Task item
Give back every line of the data below exactly.

Data excerpt
________________________

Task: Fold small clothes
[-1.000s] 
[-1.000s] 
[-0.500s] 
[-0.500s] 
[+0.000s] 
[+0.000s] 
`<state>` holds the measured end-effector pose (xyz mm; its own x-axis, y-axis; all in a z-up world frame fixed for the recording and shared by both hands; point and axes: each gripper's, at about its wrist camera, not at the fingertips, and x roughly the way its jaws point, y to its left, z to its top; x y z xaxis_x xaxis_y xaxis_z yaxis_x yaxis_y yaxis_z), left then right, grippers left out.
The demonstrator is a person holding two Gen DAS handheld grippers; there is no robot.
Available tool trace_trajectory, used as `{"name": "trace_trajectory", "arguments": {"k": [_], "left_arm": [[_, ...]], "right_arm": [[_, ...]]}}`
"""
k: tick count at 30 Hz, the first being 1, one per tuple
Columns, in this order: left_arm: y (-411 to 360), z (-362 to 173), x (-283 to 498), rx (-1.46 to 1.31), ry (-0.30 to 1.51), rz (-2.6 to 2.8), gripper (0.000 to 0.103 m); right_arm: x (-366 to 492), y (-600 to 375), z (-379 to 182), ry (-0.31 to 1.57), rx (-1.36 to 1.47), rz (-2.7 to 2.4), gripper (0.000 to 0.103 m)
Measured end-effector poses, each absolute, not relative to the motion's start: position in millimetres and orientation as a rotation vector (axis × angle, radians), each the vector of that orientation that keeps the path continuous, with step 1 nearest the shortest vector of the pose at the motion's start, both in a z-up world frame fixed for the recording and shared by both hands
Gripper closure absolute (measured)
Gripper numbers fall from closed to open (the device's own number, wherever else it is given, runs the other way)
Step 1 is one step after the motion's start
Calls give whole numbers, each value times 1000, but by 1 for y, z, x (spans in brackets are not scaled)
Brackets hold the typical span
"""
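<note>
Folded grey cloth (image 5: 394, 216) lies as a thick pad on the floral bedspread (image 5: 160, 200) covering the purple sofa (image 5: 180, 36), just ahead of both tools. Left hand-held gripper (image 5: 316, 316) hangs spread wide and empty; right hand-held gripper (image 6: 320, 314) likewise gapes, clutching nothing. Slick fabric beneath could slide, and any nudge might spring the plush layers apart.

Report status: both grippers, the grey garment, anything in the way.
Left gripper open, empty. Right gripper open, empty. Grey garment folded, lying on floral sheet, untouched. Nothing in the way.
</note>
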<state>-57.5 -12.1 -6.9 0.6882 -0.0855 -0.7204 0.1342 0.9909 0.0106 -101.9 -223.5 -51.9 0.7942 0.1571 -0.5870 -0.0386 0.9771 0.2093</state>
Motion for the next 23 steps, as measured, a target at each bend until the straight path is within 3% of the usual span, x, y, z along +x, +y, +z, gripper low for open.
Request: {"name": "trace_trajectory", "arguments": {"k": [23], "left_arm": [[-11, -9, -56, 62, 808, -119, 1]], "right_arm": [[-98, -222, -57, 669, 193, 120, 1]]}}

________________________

Task answer
Task: Fold small clothes
[-1.000s] 
[-1.000s] 
[-0.500s] 
[-0.500s] 
[+0.000s] 
[+0.000s] 
`<state>` holds the measured end-effector pose (xyz mm; its own x-axis, y-axis; all in a z-up world frame fixed for the recording and shared by both hands; point and axes: each gripper's, at about its wrist camera, not at the fingertips, and x roughly the way its jaws point, y to its left, z to its top; x y z xaxis_x xaxis_y xaxis_z yaxis_x yaxis_y yaxis_z), left then right, grippers left out.
The demonstrator is a person holding two Gen DAS handheld grippers; there is no robot.
Available tool trace_trajectory, used as `{"name": "trace_trajectory", "arguments": {"k": [_], "left_arm": [[_, ...]], "right_arm": [[_, ...]]}}`
"""
k: tick count at 30 Hz, the first being 1, one per tuple
Columns, in this order: left_arm: y (-411 to 360), z (-362 to 173), x (-283 to 498), rx (-1.46 to 1.31), ry (-0.30 to 1.51), rz (-2.6 to 2.8), gripper (0.000 to 0.103 m); right_arm: x (-366 to 492), y (-600 to 375), z (-379 to 182), ry (-0.31 to 1.57), rx (-1.36 to 1.47), rz (-2.7 to 2.4), gripper (0.000 to 0.103 m)
Measured end-effector poses, each absolute, not relative to the motion's start: position in millimetres and orientation as a rotation vector (axis × angle, radians), each the vector of that orientation that keeps the path continuous, with step 1 nearest the shortest vector of the pose at the motion's start, both in a z-up world frame fixed for the recording and shared by both hands
Gripper closure absolute (measured)
Gripper numbers fall from closed to open (the device's own number, wherever else it is given, runs the other way)
Step 1 is one step after the motion's start
Calls give whole numbers, each value times 1000, but by 1 for y, z, x (spans in brackets are not scaled)
Brackets hold the typical span
"""
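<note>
Folded grey cloth (image 5: 394, 216) lies as a thick pad on the floral bedspread (image 5: 160, 200) covering the purple sofa (image 5: 180, 36), just ahead of both tools. Left hand-held gripper (image 5: 316, 316) hangs spread wide and empty; right hand-held gripper (image 6: 320, 314) likewise gapes, clutching nothing. Slick fabric beneath could slide, and any nudge might spring the plush layers apart.

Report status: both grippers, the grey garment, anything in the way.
Left gripper open, empty. Right gripper open, empty. Grey garment folded, lying on floral sheet, untouched. Nothing in the way.
</note>
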<state>-57.5 -12.1 -6.9 0.6882 -0.0855 -0.7204 0.1342 0.9909 0.0106 -101.9 -223.5 -51.9 0.7942 0.1571 -0.5870 -0.0386 0.9771 0.2093</state>
Motion for the next 23 steps, as measured, a target at each bend until the straight path is within 3% of the usual span, x, y, z along +x, +y, +z, gripper low for open.
Request: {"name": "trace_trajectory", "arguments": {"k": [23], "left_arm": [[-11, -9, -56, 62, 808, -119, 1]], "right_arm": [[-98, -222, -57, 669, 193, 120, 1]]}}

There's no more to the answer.